问题
UPDATE (April 2018):
The problem still persists, under different settings and computers.
I believe it is related to all UNICODE, UTF-8 characters.
https://www.joelonsoftware.com/2003/10/08/the-absolute-minimum-every-software-developer-absolutely-positively-must-know-about-unicode-and-character-sets-no-excuses/
PROBLEM:
My Rmd/R file is saved with UTF-8 encoding. Other sessionInfo()
details:
Platform: x86_64-w64-mingw32/x64 (64-bit)

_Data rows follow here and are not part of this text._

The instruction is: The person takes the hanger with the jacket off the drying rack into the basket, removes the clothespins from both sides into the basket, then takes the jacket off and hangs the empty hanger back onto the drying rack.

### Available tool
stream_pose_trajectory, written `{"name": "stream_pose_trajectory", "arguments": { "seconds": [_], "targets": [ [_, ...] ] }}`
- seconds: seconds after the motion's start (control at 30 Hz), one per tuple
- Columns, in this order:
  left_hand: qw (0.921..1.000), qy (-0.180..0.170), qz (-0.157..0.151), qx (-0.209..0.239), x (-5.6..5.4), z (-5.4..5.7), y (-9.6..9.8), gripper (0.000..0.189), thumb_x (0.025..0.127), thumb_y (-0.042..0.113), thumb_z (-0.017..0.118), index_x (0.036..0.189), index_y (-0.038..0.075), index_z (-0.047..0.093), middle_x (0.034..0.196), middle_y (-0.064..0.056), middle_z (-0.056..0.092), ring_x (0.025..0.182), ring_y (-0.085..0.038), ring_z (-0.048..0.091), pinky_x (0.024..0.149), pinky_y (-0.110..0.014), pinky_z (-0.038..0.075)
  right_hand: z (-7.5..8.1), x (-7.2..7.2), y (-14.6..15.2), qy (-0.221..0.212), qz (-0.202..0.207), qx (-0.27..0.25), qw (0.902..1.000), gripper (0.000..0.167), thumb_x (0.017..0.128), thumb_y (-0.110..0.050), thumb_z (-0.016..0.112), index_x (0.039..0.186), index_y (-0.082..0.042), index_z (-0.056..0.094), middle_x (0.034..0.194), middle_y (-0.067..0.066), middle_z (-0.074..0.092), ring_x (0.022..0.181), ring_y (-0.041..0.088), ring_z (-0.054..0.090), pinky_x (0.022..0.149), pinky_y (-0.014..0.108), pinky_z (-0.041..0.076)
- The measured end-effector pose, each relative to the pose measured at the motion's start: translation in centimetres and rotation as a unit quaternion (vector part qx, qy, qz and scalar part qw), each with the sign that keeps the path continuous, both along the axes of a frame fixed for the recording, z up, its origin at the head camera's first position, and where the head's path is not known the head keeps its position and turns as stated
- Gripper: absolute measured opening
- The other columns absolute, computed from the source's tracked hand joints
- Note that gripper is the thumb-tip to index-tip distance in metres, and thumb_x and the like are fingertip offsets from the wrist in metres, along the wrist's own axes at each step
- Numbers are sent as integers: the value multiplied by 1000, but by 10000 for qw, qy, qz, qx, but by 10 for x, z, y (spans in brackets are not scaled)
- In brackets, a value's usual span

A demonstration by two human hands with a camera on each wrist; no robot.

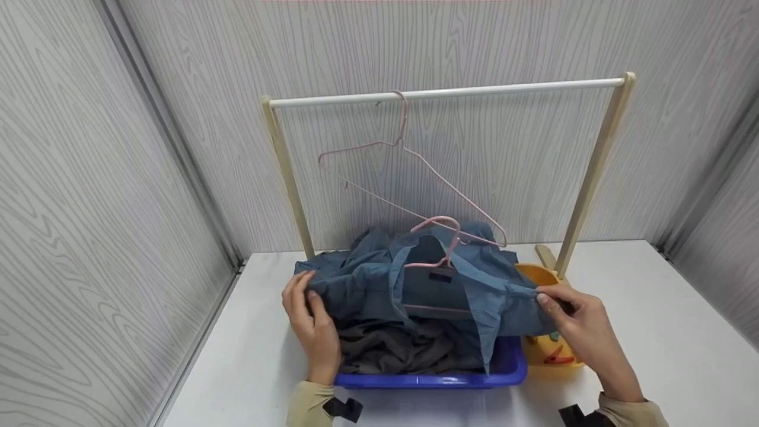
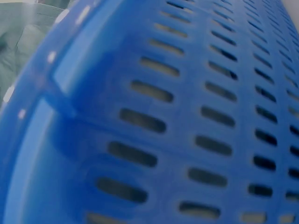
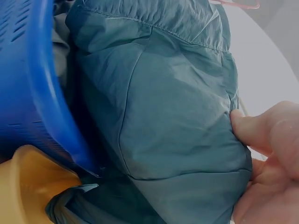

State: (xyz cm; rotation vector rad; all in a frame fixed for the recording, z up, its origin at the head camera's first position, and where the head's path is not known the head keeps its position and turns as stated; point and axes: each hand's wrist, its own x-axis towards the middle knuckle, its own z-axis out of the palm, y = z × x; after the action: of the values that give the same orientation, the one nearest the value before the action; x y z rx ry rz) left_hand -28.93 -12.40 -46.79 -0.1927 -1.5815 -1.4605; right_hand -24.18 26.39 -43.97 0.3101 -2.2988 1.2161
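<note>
A blue-grey shirt (image 1: 367, 284) is spread over the basket, its neck opening facing me and a dark label inside the collar. The pink hook of a hanger (image 1: 449, 243) rises through that opening, and its lower bar shows inside. My left hand (image 1: 314, 326) holds the shirt's left shoulder end, fingers bent around it and thumb in front. My right hand (image 1: 584, 323) pinches the right shoulder edge between thumb and fingers, also seen in the right wrist view. The left wrist view shows only the side of the blue basket (image 2: 173, 116) and some cloth.
Dark grey cloth (image 1: 403, 350) lies in the basket under the shirt. A yellow container (image 1: 551, 370) with red and green items stands at its right. Behind, a rack with a white rail (image 1: 504, 90) carries another pink hanger (image 1: 453, 188).
</note>
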Motion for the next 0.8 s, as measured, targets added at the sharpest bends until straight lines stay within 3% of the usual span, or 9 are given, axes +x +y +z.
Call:
{"name": "stream_pose_trajectory", "arguments": {
  "seconds": [0.13,0.23,0.37,0.47,0.63,0.7,0.8],
  "targets": [
    [9980,-446,-198,396,-3,-4,-1,28,106,5,39,128,-3,55,131,-21,52,129,-22,44,104,-27,33,3,1,7,-87,-32,-46,9999,13,96,-5,63,104,0,73,96,10,68,84,9,57,73,13,45],
    [9979,-522,-281,267,-6,-10,-3,27,107,11,40,122,-1,58,123,-16,59,122,-18,50,99,-26,37,2,1,11,-46,-121,-28,9999,15,96,-5,63,105,2,72,100,12,69,89,6,59,77,10,44],
    [9989,-368,-207,-220,-9,-15,-4,22,106,9,42,112,1,61,108,-9,62,104,-17,56,89,-26,41,1,-2,13,66,-282,16,9996,16,95,-5,64,106,3,72,103,14,70,94,4,60,83,8,43],
    [9964,-259,32,-804,-11,-18,-2,16,104,4,45,103,3,61,96,-6,58,91,-17,52,80,-28,40,-2,-4,12,83,-399,130,9991,14,95,-4,65,105,2,73,102,13,70,94,2,59,84,6,40],
    [9802,100,579,-1890,-14,-18,7,13,99,-2,53,90,5,59,78,-2,50,72,-17,41,75,-36,33,-8,-8,5,78,-433,291,9986,13,93,-4,67,103,0,74,98,9,71,91,6,60,82,6,40],
    [9732,283,625,-2195,-14,-19,12,13,97,-2,56,88,6,59,73,-1,48,68,-16,39,75,-39,31,-10,-9,0,80,-360,350,9987,12,93,-4,68,103,-1,74,97,7,71,90,12,61,81,7,40],
    [9693,379,434,-2391,-13,-20,17,13,96,-2,58,87,9,59,71,1,45,66,-15,38,76,-39,31,-13,-9,-5,44,-296,439,9986,12,93,-6,68,102,-2,74,97,6,70,91,18,61,83,7,39]
  ]
}}
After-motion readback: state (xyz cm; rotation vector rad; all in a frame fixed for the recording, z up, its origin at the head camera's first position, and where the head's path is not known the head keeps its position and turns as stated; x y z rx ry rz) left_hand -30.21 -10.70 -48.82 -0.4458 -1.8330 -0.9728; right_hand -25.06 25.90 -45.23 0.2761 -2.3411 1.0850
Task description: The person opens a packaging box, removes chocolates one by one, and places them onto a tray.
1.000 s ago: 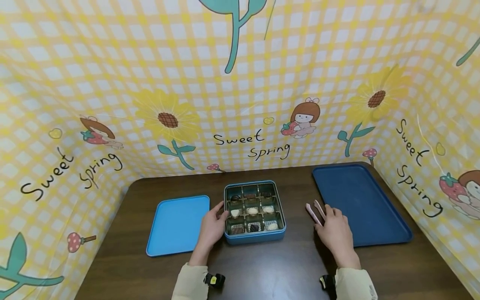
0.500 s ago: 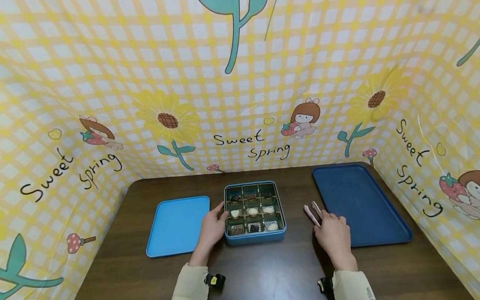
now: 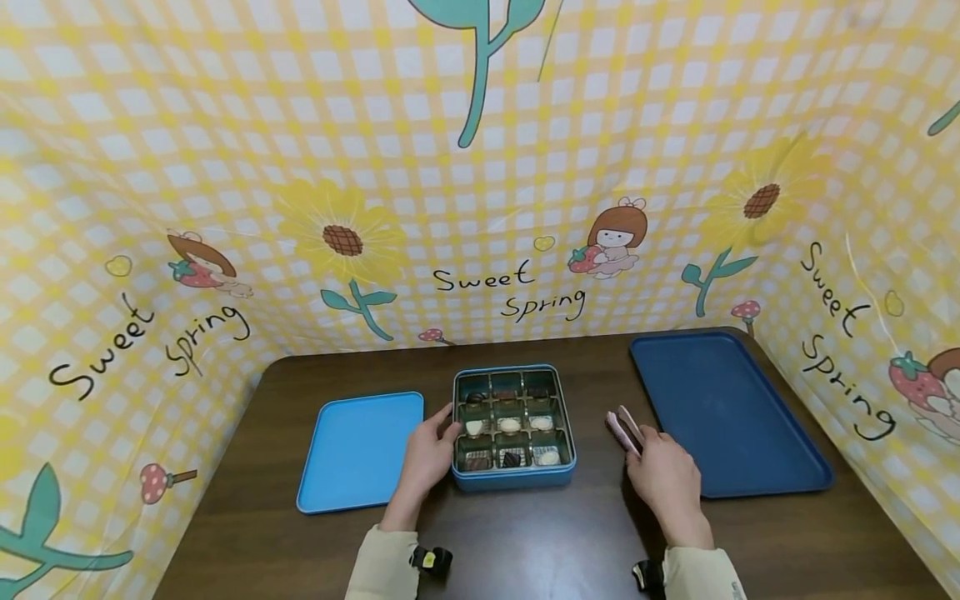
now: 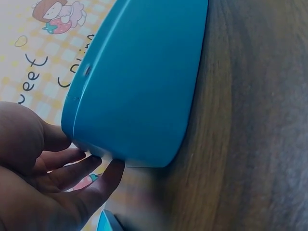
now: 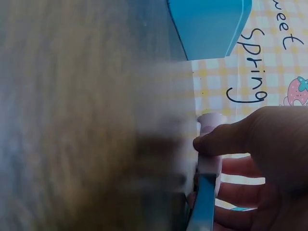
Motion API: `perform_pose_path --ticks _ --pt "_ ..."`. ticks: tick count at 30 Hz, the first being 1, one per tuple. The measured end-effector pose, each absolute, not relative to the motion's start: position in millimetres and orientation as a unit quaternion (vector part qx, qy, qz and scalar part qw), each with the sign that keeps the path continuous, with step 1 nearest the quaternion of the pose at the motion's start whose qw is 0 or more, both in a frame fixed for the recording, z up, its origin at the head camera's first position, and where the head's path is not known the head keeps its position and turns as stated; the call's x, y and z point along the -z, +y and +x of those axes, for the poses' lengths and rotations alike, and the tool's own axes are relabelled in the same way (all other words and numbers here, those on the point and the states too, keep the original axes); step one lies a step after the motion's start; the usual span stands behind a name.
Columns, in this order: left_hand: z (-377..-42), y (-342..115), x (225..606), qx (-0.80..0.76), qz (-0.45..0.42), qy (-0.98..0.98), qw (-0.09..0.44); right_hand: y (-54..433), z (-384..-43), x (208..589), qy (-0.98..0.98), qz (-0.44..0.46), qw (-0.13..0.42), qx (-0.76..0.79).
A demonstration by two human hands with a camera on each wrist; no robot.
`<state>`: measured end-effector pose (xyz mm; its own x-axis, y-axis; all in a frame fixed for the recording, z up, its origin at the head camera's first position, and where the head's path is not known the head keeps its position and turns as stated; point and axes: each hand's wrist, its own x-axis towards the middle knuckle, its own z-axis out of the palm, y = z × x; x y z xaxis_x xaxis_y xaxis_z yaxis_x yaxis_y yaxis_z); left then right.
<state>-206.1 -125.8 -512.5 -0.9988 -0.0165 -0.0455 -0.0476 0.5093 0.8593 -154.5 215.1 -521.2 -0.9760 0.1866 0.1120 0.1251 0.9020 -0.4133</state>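
Note:
A blue tin box (image 3: 513,479) stands in the middle of the table with a divided insert. Its compartments hold dark chocolates (image 3: 512,459) and pale chocolates (image 3: 508,425). At the box's left side is my left hand (image 3: 429,454), its thumb at the rim and its fingertips against the outer wall, as the left wrist view also shows. My right hand (image 3: 664,475), right of the box, holds pink tongs (image 3: 624,430) between thumb and fingers. The tong tips point away from me and slightly left, a small gap between them.
A light blue tray (image 3: 362,450) lies left of the box, close to the left forearm. A larger dark blue tray (image 3: 738,417) lies to the right, beside the right hand. A yellow checked cloth (image 3: 480,200) hangs around the brown table (image 3: 540,542).
My right hand has shifted slightly left with the tongs, and the gap between their tips has narrowed. The left hand stays at the box. The head view has swung slightly left.

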Motion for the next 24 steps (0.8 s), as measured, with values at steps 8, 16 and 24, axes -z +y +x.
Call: perform_pose_path --ticks 8,16,24 --pt "-207.2 -124.2 512.6 -0.505 -0.025 0.863 0.019 215.2 -155.6 515.3 -0.963 -0.081 0.089 -0.240" --pt "-207.8 -124.9 513.6 -0.549 -0.044 0.834 0.025 214.8 -162.0 504.4 -0.949 -0.051 0.141 -0.277" --pt "-204.2 -122.5 519.0 -0.565 -0.054 0.823 0.023 212.1 -171.8 488.3 -0.935 -0.021 0.182 -0.304"
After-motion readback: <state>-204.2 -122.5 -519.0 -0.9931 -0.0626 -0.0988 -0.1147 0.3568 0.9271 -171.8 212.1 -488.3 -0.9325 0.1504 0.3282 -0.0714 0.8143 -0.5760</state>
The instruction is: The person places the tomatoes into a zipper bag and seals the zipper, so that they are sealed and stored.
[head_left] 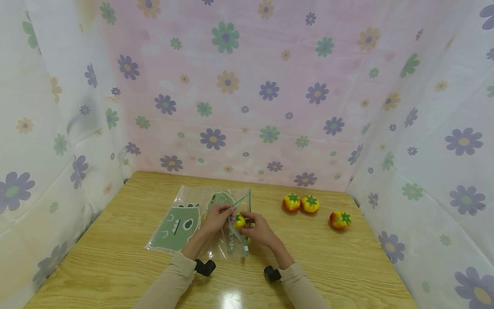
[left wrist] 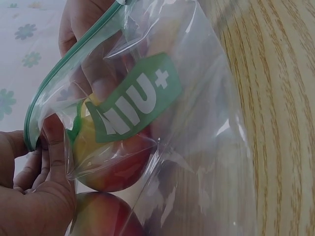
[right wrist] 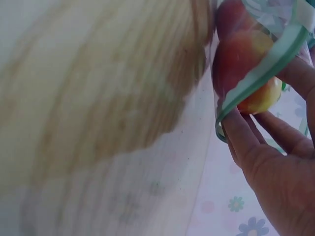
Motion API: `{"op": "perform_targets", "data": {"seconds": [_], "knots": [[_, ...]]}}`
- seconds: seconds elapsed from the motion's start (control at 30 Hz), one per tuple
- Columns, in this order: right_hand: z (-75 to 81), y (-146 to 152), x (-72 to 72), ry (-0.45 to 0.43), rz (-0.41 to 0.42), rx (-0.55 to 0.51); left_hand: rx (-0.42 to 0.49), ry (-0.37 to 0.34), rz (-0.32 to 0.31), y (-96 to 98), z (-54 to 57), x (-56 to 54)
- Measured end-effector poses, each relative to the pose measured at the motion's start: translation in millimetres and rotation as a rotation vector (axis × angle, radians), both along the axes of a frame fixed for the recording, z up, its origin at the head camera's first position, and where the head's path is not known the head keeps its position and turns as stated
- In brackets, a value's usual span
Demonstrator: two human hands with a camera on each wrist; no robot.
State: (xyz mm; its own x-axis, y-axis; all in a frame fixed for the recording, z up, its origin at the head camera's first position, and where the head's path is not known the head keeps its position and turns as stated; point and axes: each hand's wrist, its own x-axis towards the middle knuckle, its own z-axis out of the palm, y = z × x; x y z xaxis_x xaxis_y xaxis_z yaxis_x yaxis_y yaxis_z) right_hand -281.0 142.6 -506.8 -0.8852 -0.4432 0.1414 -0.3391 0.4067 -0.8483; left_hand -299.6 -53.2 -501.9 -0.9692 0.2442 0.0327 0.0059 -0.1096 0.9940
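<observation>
A clear zip bag (head_left: 173, 227) with green cartoon prints and a green zip edge lies on the table, its mouth toward the right. My left hand (head_left: 216, 219) pinches the green edge, keeping the mouth apart. My right hand (head_left: 261, 231) reaches into the mouth, fingers curled round a red-and-yellow toy fruit (head_left: 239, 221) with a green leafy top. In the left wrist view, a second red-and-yellow fruit (left wrist: 106, 216) shows against the first one behind the plastic. The right wrist view has the green zip edge (right wrist: 266, 71) crossing in front of the held fruit (right wrist: 246, 59).
Two more toy fruits, a left one (head_left: 291, 203) and a right one (head_left: 310, 204), sit side by side at the back right of the wooden table (head_left: 308, 266). Farther right lies another fruit (head_left: 340, 220). Flowered cloth (head_left: 247, 120) hangs behind and at both sides.
</observation>
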Motion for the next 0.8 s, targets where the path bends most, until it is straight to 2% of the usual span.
{"op": "perform_targets", "data": {"seconds": [0.17,0.3,0.53,0.63,0.8], "knots": [[10.5,-2,5.9,-0.019,0.037,-0.006,0.006,0.009,0.006,0.9,-0.4,-1.0],[12.1,-5,7.7,-0.019,0.057,-0.028,0.012,0.017,0.004,0.8,-0.2,-1.4],[-5.6,-3,-2.2,-0.012,0.036,-0.01,0.01,0.031,0.017,0.7,0.5,-0.4],[-7.7,-1,-3.4,-0.021,0.042,-0.03,0.01,0.048,0.012,0.0,-0.1,-0.3],[-4.4,1,-1.2,-0.021,0.027,-0.049,0.017,0.028,-0.002,-1.7,0.0,-0.7]]}}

LC_CTYPE=English_Canada.1252
other attached packages:
[1] knitr_1.17
Here is a simple data frame that I need to print as a table in a html document, e.g. with kable(dt)
or any other way.
dt <- data.frame(
name=c("Борис Немцов","Martin Luter King"),
year=c("2015","1968")
)
Neither of the following works:
Way 1
If I keep Sys.setlocale() as is (i.e. "English_Canada.1252"
), then I get this:
> dt;
name year
1 <U+0411><U+043E><U+0440><U+0438><U+0441> <U+041D><U+0435><U+043C><U+0446><U+043E><U+0432> 2015
2 Martin Luter King 1968
> kable(dt)
|name |year |
|:-----------------------------------------------------------------------------------------|:----|
|<U+0411><U+043E><U+0440><U+0438><U+0441> <U+041D><U+0435><U+043C><U+0446><U+043E><U+0432> |2015 |
|Martin Luter King |1968 |
Note that <U+....>
are printed instead of characters.
Using dt$name <- enc2utf8(as.character(dt$name))
did not help.
Way 2
If I change Sys.setlocale("LC_CTYPE", "russian")
#"Russian_Russia.1251"`,
then I get this:
> dt;
name year
1 Áîðèñ Íåìöîâ 2015
2 Martin Luter King 1968
> kable(dt)
|name |year |
|:-----------------|:----|
|Áîðèñ Íåìöîâ |2015 |
|Martin Luter King |1968 |
Note that characters have become gibberish.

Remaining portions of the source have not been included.